O temor de que um programa de renda mínima se torne bom cabo eleitoral para Bolsonaro nas eleições de 2022 não pode ser determinante para sua criação. Um bom programa de transferência de renda é interesse nacional. Tal temor reflete somente falta de liderança, de projeto de País e de uma narrativa capaz de conquistar a maioria do eleitorado.
É um erro grave tratar assuntos de interesse nacional com olhar eleitoral. A relutância em se aprovar um programa de renda mínima não pode ser ditada pela perspectiva de se tornar um bom cabo eleitoral para Bolsonaro nas eleições de 2022. Esse temor retrata um problema muito mais sério: a falta de liderança, de projeto de País e de uma narrativa convincente, capaz de conquistar a maioria do eleitorado – mais de 60% dos eleitores, segundo as últimas pesquisas – que busca uma alternativa viável ao presidente da República.

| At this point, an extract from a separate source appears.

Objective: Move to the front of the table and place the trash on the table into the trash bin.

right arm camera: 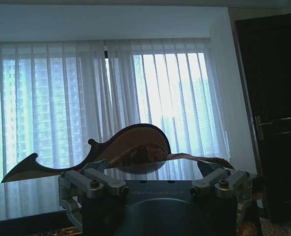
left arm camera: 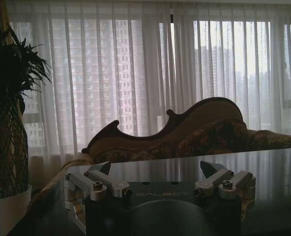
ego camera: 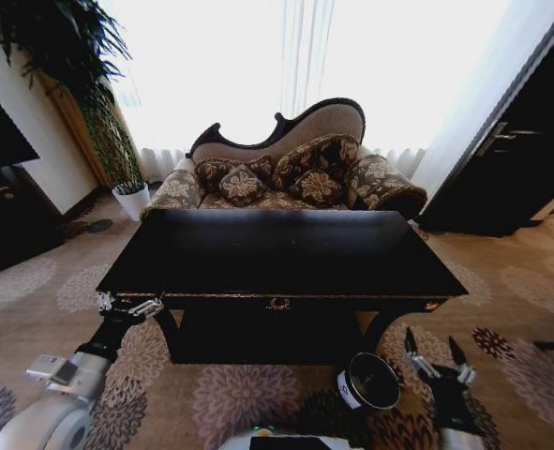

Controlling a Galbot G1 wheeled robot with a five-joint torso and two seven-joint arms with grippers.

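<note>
A patterned sofa (ego camera: 286, 173) sits before sheer curtains (ego camera: 258, 66), a potted plant (ego camera: 117, 141) beside it.

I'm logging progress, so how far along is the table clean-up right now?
Done: the robot stands in front of the table, whose glossy top shows no litter. The trash bin sits on the carpet by the table's front right leg. In hand: nothing; the left gripper hovers open at the table's front left corner, and the right gripper is open, low beside the bin. Left: nothing visible to pick up.
</note>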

Aliás, a análise do atual cenário político revela o oposto. Bolsonaro terá dificuldade de se reeleger com tantas evidências de incompetência e desgoverno. Um governo que provou ser um desastre na condução da pandemia do Covid; um país que enfrenta a taxa de desemprego mais alta da sua história; uma nação dilacerada pela recessão econômica, desconfiança dos investidores, queda de renda da população e aumento da pobreza; um Brasil que se tornou pária nas relações internacionais. Qualquer analista isento diria que a oposição deveria vencer uma eleição presidencial nesse cenário.
O protagonismo dos partidos
O programa renda mínima só será um fator decisivo nas eleições de 2022 se a oposição continuar a ser uma sepultura de ideias, de liderança e de ação política. Por isso, ao invés de relutar em aprovar um programa importante para a população mais pobre, os partidos devem se empenhar para criar propostas, formar lideranças e construir narrativas para conquistar a maioria do eleitorado.
Os partidos terão um papel protagonista na construção de um programa factível de renda mínima.
Primeiro, a criação do Renda Mínima deveria seguir os aprendizados, erros e acertos do programa mais exitoso do País, o Bolsa Família. As duas maiores virtudes do Bolsa Família é ser um programa fiscalmente sustentável e vacinado contra intermediação política. O dinheiro chega diretamente às pessoas sem a interferência de governantes.
Segundo, é importante usar a oportunidade de se criar o programa de renda mínima para acabar com programas assistenciais mal formulados que representam alto custo financeiro e resultado duvidoso.
O Brasil precisa abandonar essa visão míope, que costuma mesclar interesse eleitoral e interesse nacional, e focar na resolução dos problemas estruturais. A virtude da política consiste justamente em pavimentar o caminho do consenso e do entendimento em torno do interesse nacional. Se todos os temas são tratados sob a ótica partidária e eleitoral, a política deixa de ser virtuosa e se transforma numa guerra santa.